What is being asked
What you submit must be an exact copy of the listing below, with no images in it.

Recorded data
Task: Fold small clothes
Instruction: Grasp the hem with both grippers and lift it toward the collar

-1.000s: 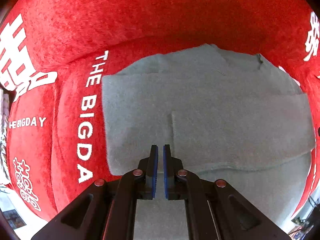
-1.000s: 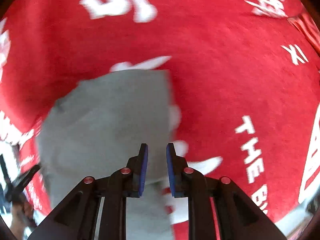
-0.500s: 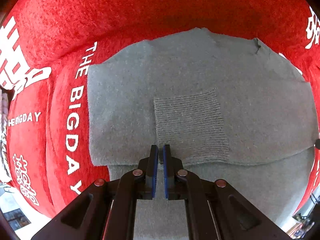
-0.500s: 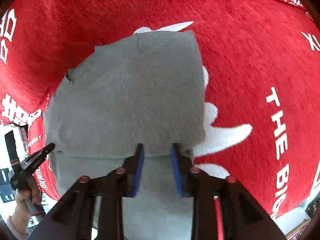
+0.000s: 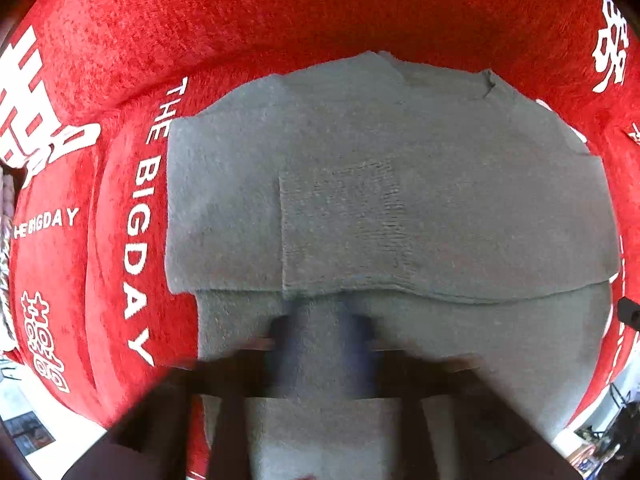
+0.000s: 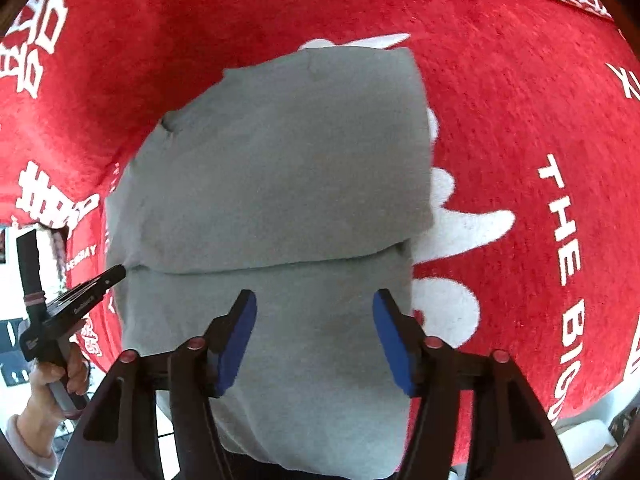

Response to the exercise
Task: Fold small clothes
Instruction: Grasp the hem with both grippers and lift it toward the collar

-1.000s: 
-1.000s: 
-0.500s: 
-0.500s: 
+0.000s: 
+0.000s: 

The response is now done.